Recent discovery of slow earthquakes brought insight into diversity of deformation rate along plate subduction zones: plate convergence (~10^-9 m/s), slow earthquake (10^-9–10^-5 m/s), and fast regular earthquake (10^-1–10^-0 m/s). The gap in the slip velocity can be fundamental to understanding the variation of faulting style, the differences in rupture dynamics, and physical processes of the earthquakes. Yet, we neither experience the "moderate velocity" earthquake filling in the gap, nor know what features the moderate velocity slip has. On the other hand, previous geological study that has evaluated slip parameters (i.e. risetime, slip velocity) using the vitrinite maturation method, found potential moderate velocity slips in the shallow part of the subduction zone, the Nankai Trough. In this study, we investigated on land fossil megathrusts in order to verify the generality of moderate velocity slips. We characterized the moderate velocity slips by compiling earthquake source parameters obtained using seismological, geodetical, and geological methods to shed light on the gap between slow and regular earthquakes.

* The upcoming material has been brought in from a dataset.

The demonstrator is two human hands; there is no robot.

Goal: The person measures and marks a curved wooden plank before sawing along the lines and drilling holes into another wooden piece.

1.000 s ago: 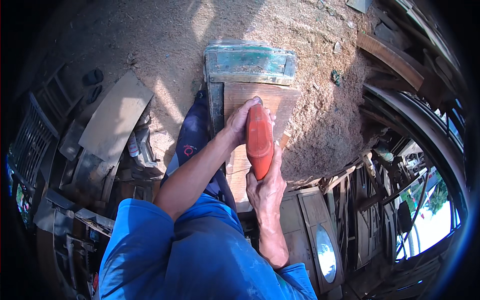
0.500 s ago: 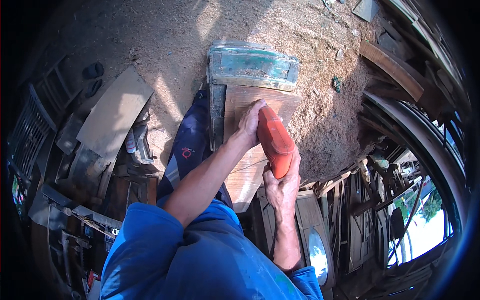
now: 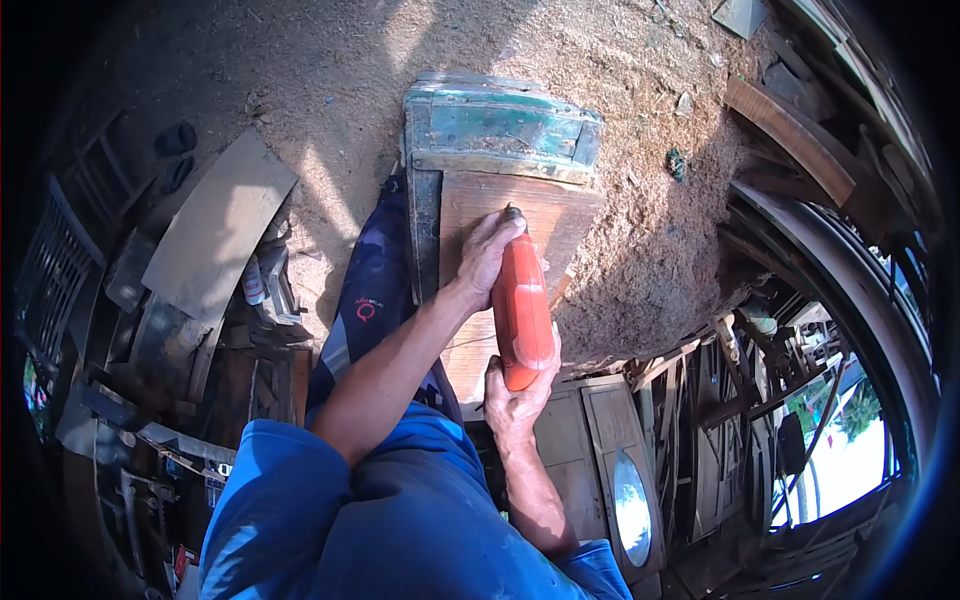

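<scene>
A red-orange power drill [image 3: 523,300] points away from me over a brown wooden board [image 3: 475,205], its dark metal nose showing at the far end. My left hand [image 3: 484,258] is wrapped round the front of the drill body. At the rear, my right hand [image 3: 521,398] is closed round the grip, which is mostly hidden under the body. The board lies on a worn wooden stand with faded green paint [image 3: 500,130]. Whether the drill's tip touches the board cannot be seen.
Sawdust and shavings [image 3: 640,260] cover the ground beyond and right of the stand. A wide flat panel [image 3: 220,225] leans among wood pieces at left, near a pair of dark sandals [image 3: 176,155]. Stacked timber [image 3: 790,130] and a panel with an oval mirror [image 3: 633,510] stand at right.
The drill has swung from slanting to nearly straight ahead, its rear moving left and toward me. Both hands have gone with it, still holding on. The drill's nose now shows.
</scene>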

We focused on three fossilized representative faults; Surusumori, Shirako, and Emi faults in the Boso peninsula, central Japan. This area contains two accretionary complexes: the late Miocene to early Pliocene Miura–Boso accretionary prism and the early to middle Miocene Hota accretionary complex. These accretionary complexes preserved shallow deformation structures related to the accretion event, and the Boso accretionary prism is considered to be an analogue of the megathrusts in the Nankai Trough, where potential moderate velocity slips were geologically identified in the shallow portion of the faults. Geological evaluations of the slip parameters were conducted based on the vitrinite reflectance (R_o%) method, which is the same approach as the slip estimation method used for the Nankai Trough megathrusts. Broad anomaly along the faults show gradual temperature increase caused by frictional slips on the faults. The evaluated rise time (t_r) and slip velocity (v) for the Surusumori and Shirako faults were t_r = 2500 s, v = 1.7 mm/s and t_r = 2570 s, v = 1.5 mm/s, being comparable with the moderate velocity slips in the Nankai Trough. On the other hand, no significant thermal signal was identified in the surrounding host rock of the Emi fault despite that the fault experienced fluid rock interaction at over 350 degrees during faulting.

The moderate velocity slips locate in the “gap” zone in diagrams of slip displacement (D_a) vs risetime, and slip velocity (v_a) vs D_a. The D_a –t_r relation of the grope of moderate velocity slips appears to be linearly aligned, and it seems to be proportional (Da∝tr) as with regulars. The mesoscopic structure of the “moderate velocity faults” is similar to that of “regular fast-slip faults”, dominated by brittle deformation and strain localization. The slip velocity of 10^-4–10^-3 m/s and the risetime of ~10³ s are however quite distinct from that of regulars.

D_a and v_a of the low-speed slip components of the 2004 Sumatra–Andaman earthquake are plotted with the moderate slips. These slips northern Nicobar and Andaman segments have been considered as tsunami earthquakes because they caused tsunami without large seismic wave. The slow components occurred in the shallow part of megathrust, thus the setting of the slower slip is also similar to the location of moderate-velocity slip found in shallow part of the Nankai and the Boso megathrusts. It is suggested that the shallow moderate slip can be the major faulting of tsunami earthquake likewise the slip in the northern part of the Sumatra earthquake, and that there are slip zones that causes tsunami earthquakes in the Nankai Trough. The character of tsunami earthquake, not accompanied by strong ground shaking, obstructs evacuation and leads to enormous human damage.